To help her father and other members of his unit, Poudel, a 31-year-old Ukrainian American citizen — who is on leave from her day job as an attorney for the music-streaming service Spotify — packed up her life in Silicon Valley and moved to Poland, where she raised $13,000 to buy approximately 100 pairs of boots for them.
“I like to tell people I’m a lawyer by day and a boot smuggler by night,” she said earlier this month in an interview with CNN. A photo she shared with CNN shows her father and another soldier beaming next to new boots stacked on top of cardboard boxes.
Private citizens from all over the world, many of them veterans, are working together to provide Ukrainian soldiers with the additional equipment they claim they need in order to continue fighting effectively against the Russians.

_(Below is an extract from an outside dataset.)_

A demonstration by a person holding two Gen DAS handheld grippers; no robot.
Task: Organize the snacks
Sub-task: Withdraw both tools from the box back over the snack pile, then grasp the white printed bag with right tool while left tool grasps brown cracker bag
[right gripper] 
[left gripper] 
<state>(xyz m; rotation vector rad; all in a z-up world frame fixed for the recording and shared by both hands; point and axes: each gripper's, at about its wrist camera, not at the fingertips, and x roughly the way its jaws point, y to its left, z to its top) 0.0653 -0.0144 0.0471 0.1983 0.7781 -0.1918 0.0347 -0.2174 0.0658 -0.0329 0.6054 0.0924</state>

Poudel’s initiative is a microcosm of a much larger network of private citizens, many of them veterans, from all over the world who are working together to provide Ukrainian soldiers with the additional equipment they claim they need in order to continue fighting effectively against the Russians.
Private citizens’ efforts to get gear and supplies to Ukrainian soldiers have been faster and more direct than government-led efforts, Poudel and Western officials told CNN. Volunteers and ordinary citizens from around the world are trying to help the Ukrainian army, which has grown in size since Russia invaded two months ago.

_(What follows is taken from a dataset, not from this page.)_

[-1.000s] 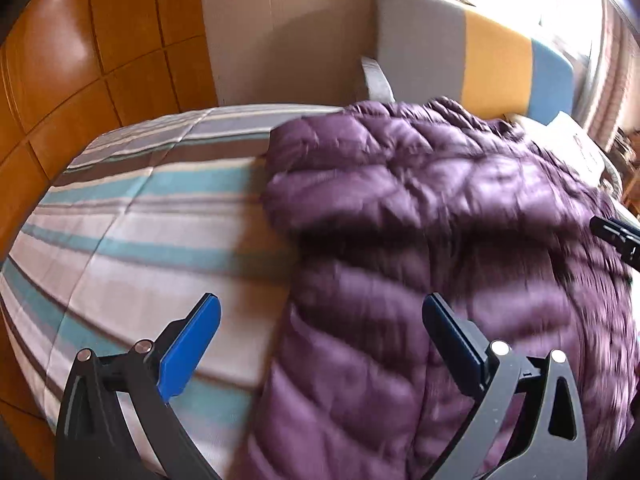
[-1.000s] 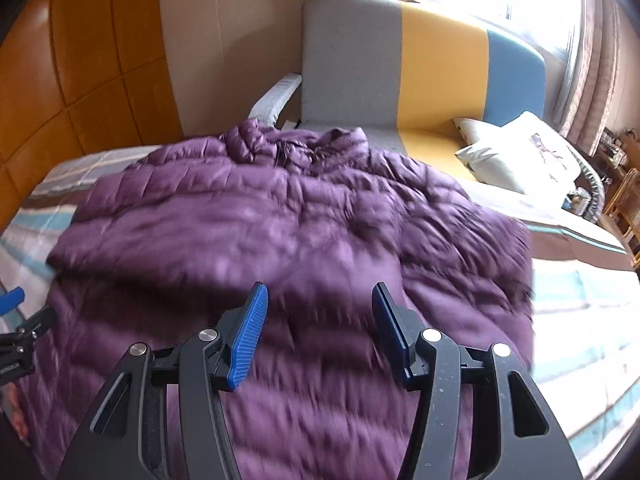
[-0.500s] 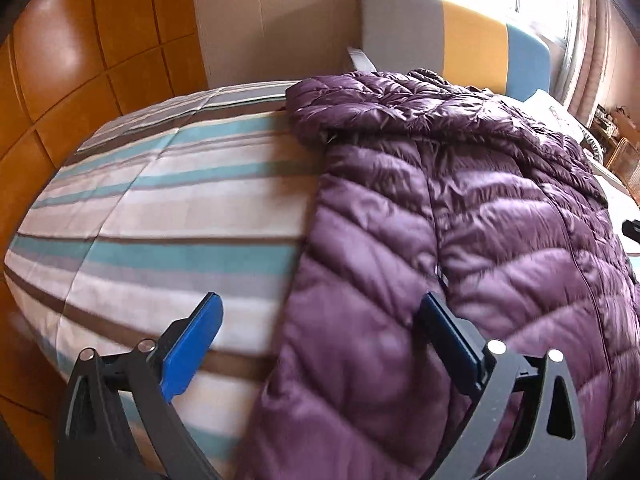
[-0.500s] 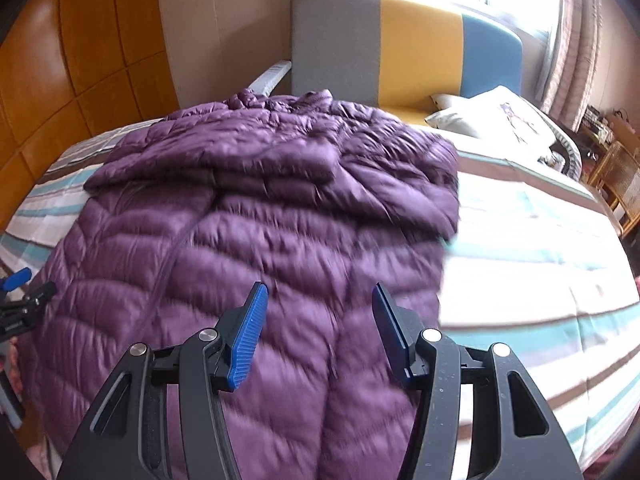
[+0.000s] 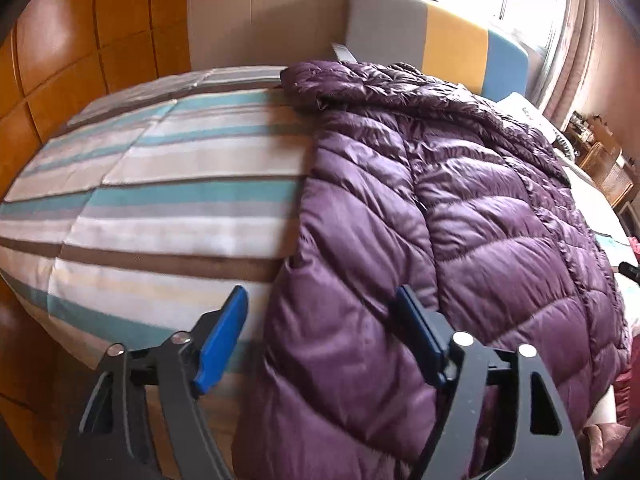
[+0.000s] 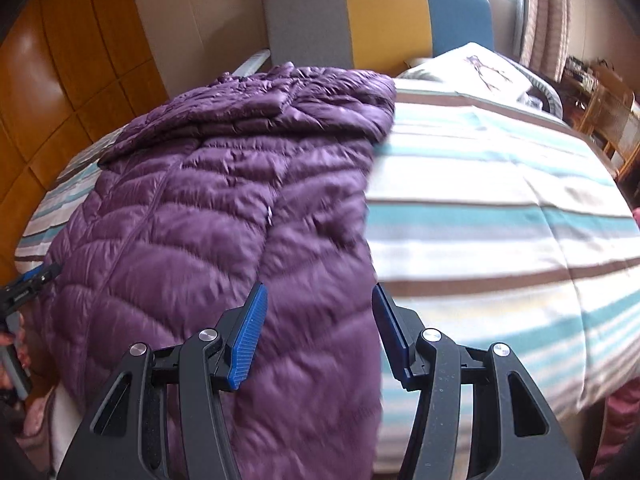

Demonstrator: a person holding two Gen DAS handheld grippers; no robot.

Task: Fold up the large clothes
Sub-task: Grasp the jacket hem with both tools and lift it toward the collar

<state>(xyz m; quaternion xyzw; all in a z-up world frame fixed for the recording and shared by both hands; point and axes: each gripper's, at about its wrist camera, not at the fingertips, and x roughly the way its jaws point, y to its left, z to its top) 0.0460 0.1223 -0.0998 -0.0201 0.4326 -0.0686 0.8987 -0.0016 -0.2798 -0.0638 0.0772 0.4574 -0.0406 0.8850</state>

CNN reported Tuesday that the Biden administration is preparing to announce another $800 million in military aid to Ukraine. If approved, the US will have given Ukraine around $3.4 billion in aid since Russia invaded on February 24.
CNN reported Tuesday that the Biden administration is preparing to announce another $800 million in military assistance to Ukraine. If approved, the latest package would bring the US total assistance to Ukraine to approximately $3.4 billion since Russia’s invasion began on February 24.